### Try it
No pictures should appear. The lines from the beginning of the listing through the one holding "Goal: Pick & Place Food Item" must be reproduced exactly, and nothing more.

### Data for analysis
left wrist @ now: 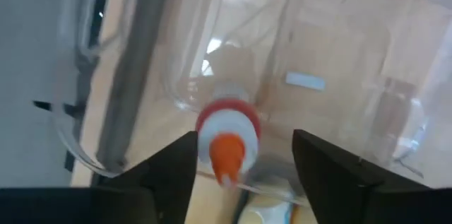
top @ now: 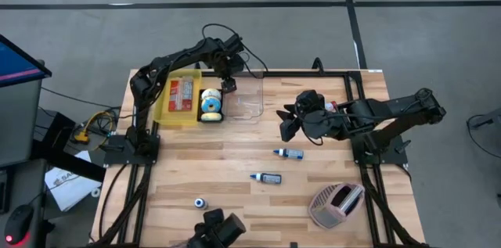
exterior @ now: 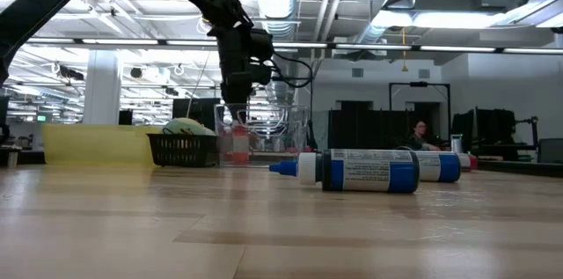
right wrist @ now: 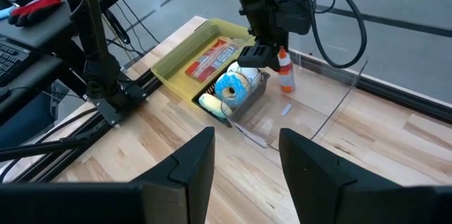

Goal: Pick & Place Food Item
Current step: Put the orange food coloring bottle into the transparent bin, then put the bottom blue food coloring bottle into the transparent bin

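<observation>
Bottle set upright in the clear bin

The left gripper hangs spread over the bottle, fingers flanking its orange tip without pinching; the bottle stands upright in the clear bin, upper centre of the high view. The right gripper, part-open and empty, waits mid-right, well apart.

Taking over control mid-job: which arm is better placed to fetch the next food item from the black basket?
Left, probably. The left gripper stands open over the small orange-capped bottle in the clear container, right beside the black basket. The right gripper waits mid-table, farther off.
</observation>
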You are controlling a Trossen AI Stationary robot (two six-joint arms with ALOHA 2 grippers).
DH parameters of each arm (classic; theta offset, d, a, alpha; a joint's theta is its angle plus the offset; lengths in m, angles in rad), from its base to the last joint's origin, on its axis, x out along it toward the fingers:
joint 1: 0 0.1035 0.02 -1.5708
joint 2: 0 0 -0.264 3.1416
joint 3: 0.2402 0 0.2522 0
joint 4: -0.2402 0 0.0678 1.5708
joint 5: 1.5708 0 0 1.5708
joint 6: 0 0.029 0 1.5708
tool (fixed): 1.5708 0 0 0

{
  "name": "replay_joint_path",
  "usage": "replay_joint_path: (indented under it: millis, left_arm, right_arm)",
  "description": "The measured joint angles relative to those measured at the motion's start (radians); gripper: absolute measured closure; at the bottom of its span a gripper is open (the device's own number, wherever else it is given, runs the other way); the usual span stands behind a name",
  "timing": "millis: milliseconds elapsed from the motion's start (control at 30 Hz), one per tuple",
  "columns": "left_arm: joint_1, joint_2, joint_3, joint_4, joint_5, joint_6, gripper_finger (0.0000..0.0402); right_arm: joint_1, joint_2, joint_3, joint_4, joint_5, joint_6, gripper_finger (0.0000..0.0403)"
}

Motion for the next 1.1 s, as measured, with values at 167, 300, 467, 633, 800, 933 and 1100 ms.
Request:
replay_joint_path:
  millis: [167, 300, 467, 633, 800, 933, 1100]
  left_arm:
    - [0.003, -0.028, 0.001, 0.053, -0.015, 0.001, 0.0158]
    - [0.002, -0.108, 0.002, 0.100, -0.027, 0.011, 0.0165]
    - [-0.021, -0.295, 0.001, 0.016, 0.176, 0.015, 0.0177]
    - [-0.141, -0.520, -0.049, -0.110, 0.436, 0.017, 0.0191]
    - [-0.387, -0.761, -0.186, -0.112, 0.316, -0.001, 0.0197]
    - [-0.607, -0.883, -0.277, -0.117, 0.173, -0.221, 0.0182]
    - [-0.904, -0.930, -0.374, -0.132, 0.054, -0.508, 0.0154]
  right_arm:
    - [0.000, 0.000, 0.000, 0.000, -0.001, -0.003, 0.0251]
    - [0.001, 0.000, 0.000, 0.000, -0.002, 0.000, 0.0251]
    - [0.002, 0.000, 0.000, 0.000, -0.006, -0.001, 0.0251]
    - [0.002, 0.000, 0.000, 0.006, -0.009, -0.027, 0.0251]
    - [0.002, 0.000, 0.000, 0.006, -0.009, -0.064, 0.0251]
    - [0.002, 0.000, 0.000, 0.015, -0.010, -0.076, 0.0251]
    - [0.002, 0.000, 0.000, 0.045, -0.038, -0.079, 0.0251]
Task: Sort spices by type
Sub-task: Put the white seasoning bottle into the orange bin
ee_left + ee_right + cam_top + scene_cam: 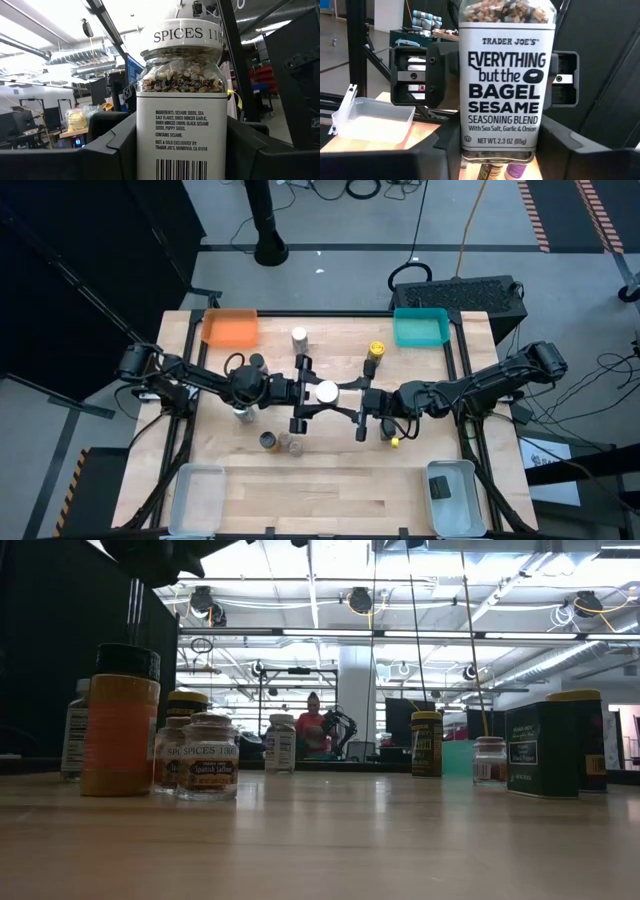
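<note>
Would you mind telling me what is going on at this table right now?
Both arms meet mid-table around one white-lidded bagel seasoning jar. The left gripper and the right gripper each appear closed on it, as in a handover. Other spice jars stand around; the orange tray and teal tray look empty.

The bagel seasoning jar (502, 80) has a white label with black letters, and its white lid (182, 34) carries black letters too. Inside the clear glass the seeds are mixed beige, brown and black. The left gripper (300, 395) and the right gripper (362, 412) are both black. The table (330, 480) is pale wood with a light grain. Near its far edge stand an orange tray (231, 328) and a teal tray (421, 327). Between them are a white-topped jar (299, 336) and a yellow-lidded jar (376, 350). An orange jar (119, 730) has a black lid.
</note>
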Tool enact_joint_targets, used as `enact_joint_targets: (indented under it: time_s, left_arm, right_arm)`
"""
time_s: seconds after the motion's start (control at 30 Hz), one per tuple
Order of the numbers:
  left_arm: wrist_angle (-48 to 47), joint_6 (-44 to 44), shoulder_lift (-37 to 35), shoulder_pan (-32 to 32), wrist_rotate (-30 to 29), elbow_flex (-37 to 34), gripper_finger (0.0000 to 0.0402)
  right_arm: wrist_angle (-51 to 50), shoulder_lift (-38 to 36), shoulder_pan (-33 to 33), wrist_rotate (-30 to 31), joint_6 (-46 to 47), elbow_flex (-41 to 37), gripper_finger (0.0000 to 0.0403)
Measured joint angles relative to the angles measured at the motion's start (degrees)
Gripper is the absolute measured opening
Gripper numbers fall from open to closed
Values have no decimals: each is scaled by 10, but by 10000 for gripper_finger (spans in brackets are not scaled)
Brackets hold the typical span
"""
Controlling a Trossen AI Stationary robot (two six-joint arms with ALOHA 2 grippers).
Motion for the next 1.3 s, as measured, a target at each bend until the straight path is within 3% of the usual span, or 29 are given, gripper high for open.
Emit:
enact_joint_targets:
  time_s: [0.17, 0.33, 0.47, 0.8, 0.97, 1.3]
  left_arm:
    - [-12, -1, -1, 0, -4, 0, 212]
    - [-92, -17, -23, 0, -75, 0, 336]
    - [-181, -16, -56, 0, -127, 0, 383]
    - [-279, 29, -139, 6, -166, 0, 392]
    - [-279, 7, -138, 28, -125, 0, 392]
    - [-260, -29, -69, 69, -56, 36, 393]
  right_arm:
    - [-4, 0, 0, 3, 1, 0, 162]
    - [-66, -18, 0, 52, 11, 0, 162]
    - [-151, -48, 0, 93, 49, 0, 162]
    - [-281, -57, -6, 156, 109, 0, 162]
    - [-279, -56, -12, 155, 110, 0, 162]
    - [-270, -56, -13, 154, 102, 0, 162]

### Expected answer
left wrist @ now: 
top @ now: 
exterior @ now: 
right wrist @ now: 

Goal: Pick & Place Food Item

No further output remains for this exercise.